LET’S UNDERSTAND WHAT IS RELATED PARTY WITH EXAMPLES:
As per Section 2(76) of the Companies Act, 2013, related party, with reference to a KPC Builders Private Limited (Company), means -
SR.NO. | RELATED PARTIES
| EXAMPLE |
1. |
A director or his relative | Mr. Amar and Mr. Dinesh are directors and the relatives of these Directors are considered as related parties. |
2. | A key managerial personnel or his relative
| Mr.Rohit is a Company secretary, his relatives will be considered related parties |
3. | A firm, in which a director, manager or his relative is a partner
| Mr. Amar is a partner at Legal Advisors LLP, another firm. This firm will also be considered as a related party. |
4. | A private company in which a director or manager [or his relative] is a member or director | Mr. Dinesh is a director in Shreeom Pvt. Ltd. – In this case Shreeom Pvt. Ltd. becomes a related party. Even when Mr. Dinesh’s relative is a member or director in Shreeom Pvt. Ltd., this company will be considered as a related party. |
5. | A public company in which a director or manager [and holds] is a director or holds along with his relatives, more than two per cent. of its paid-up share capital | Mr. Amar along with his relatives holds more than 2% of the paid-up capital of Finserv ltd. In this case, Finserv Ltd will be considered as a related party. |
6. | Any body corporate whose Board of Directors, managing director or manager is accustomed to act in accordance with the advice, directions or instructions of a director or manager | When Finserv Ltd acts on the directions of Mr. Dinesh, Finserv Ltd will be a related party. |
7. | any person on whose advice, directions or instructions a director or manager is accustomed to act | Mr.Omkar holding 51% in KPC Builders Private Limited on whose advice Mr. Amar has to act will be considered as a related party. |
8. | (A) holding, subsidiary or an associate company of such company; or (B) a subsidiary of a holding company to which it is also a subsidiary; (C) an investing company or the venturer of the company |
|
Not every transaction with a related party qualifies as a "related party transaction," although every "related party transaction" involves a related party. Such transactions are not inherently harmful. The concern arises when there is abuse due to conflicts of interest or non-arm's length dealings, which benefit the related party at the expense of other stakeholders. Issues like siphoning of funds and diversion of company resources also raise alarms. Therefore, transparency in related party transactions is crucial to ensure fairness and protect the interests of all stakeholders.
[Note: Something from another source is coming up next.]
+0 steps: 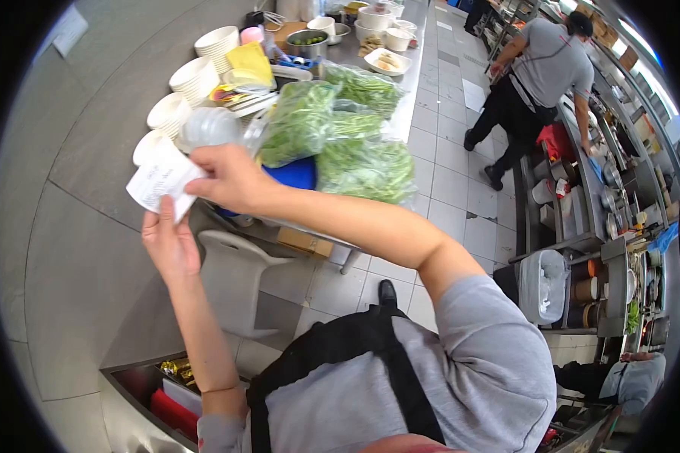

KEY LEGISLATIONS GOVERNING RELATED PARTY TRANSACTIONS:
WHAT IS THE MEANING OF RELATED PARTY TRANSACTIONS?
As per Section 188 of the Companies Act, 2013, the consent of the Board of Directors is required through a resolution passed at a Board meeting to enter into any contract or arrangement with a related party concerning the following Related Party Transactions –
Provided also that nothing in this section shall apply to any transactions entered into by the company in its ordinary course of business other than transactions which are not on an arm’s length basis.
WHETHER SHAREHOLDERS APPROVAL REQUIRED OR NOT?
Whenever a material Related Party Transaction (RPT) is to be entered into by the company, it must be approved by the shareholders through an ordinary resolution. Therefore, understanding what constitutes materiality is essential.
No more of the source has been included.